Advogado é alvo de operação por entrada de smartwatches em presídio de Joinville
Advogado é investigado por esconder relógios inteligentes em sala da OAB dentro do Complexo Penitenciário de Joinville
Foto: Divulgação/MPSC Relógios inteligentes usados como telefone dentro de celas colocaram um advogado, uma sócia e um policial militar no centro de uma investigação do Ministério Público em Santa Catarina. A suspeita é de que o grupo tenha atuado para facilitar a entrada ilegal de dispositivos eletrônicos no Complexo Penitenciário de Joinville e repassar mensagens entre integrantes de facções criminosas.
Operação mira esquema dentro de presídio
A Operação Cavalo de Tróia foi deflagrada na manhã desta quarta-feira, 22 de abril, pelo Grupo de Atuação Especial de Combate às Organizações Criminosas, o GAECO. Ao todo, foram cumpridos seis mandados de busca e apreensão em Joinville e Blumenau. A investigação é conduzida pela 13ª Promotoria de Justiça da comarca de Joinville.
As ordens judiciais foram expedidas pela Vara Estadual de Organizações Criminosas. A ação contou com apoio do 1º Batalhão de Pronta Resposta e da Polícia Penal. Durante o cumprimento dos mandados, uma pessoa foi presa em flagrante por portar medicamentos estrangeiros sem registro na Anvisa.

Como funcionava o esquema
Segundo as investigações, o advogado utilizava as prerrogativas da profissão para entrar na unidade prisional sem levantar suspeitas. Os smartwatches eram escondidos na sala da OAB dentro do complexo penitenciário. Depois disso, presos que tinham autorização para trabalhar internamente recolhiam os aparelhos e faziam a distribuição para outros detentos.

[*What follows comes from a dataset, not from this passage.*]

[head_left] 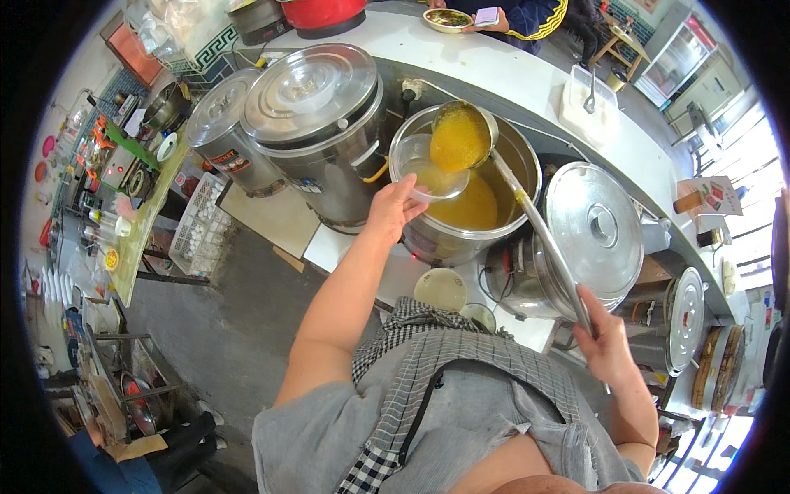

Os relógios inteligentes eram utilizados como meio de comunicação ilegal dentro do presídio. Com acesso a chamadas, aplicativos e mensagens, os detentos conseguiam manter contato com pessoas fora da unidade prisional, mesmo estando recolhidos nas celas.
A investigação aponta que pelo menos cinco aparelhos teriam sido introduzidos no complexo de forma clandestina. Os materiais apreendidos durante a operação serão submetidos à perícia da Polícia Científica.
Suspeita de ligação com facção criminosa
Além da entrada dos dispositivos, o Ministério Público suspeita que o advogado e uma sócia atuavam como espécie de ponte entre integrantes de uma organização criminosa. A dupla seria responsável por transmitir recados e manter a comunicação entre membros da facção que estavam presos e comparsas em liberdade.
Outro foco da investigação é a atuação de um policial militar. Conforme os indícios reunidos até agora, ele teria acessado sistemas de segurança pública para obter e repassar informações sigilosas ao grupo investigado.
Casos semelhantes já haviam sido registrados
A entrada de relógios inteligentes em unidades prisionais de Santa Catarina já havia sido identificada em outras ocasiões. Em novembro de 2024, a Operação Corrosão investigou um esquema de agentes terceirizados que facilitavam a entrada de celulares e smartwatches na Penitenciária de Joinville. Na ocasião, oito pessoas foram presas.
Em fevereiro deste ano, um detento chegou a oferecer R$ 20 mil a um policial penal para conseguir levar smartwatches ao Presídio Regional de Joinville durante uma saída para consulta odontológica. O servidor recusou a proposta.
As investigações da Operação Cavalo de Tróia seguem sob sigilo e ainda buscam identificar outros possíveis envolvidos no esquema.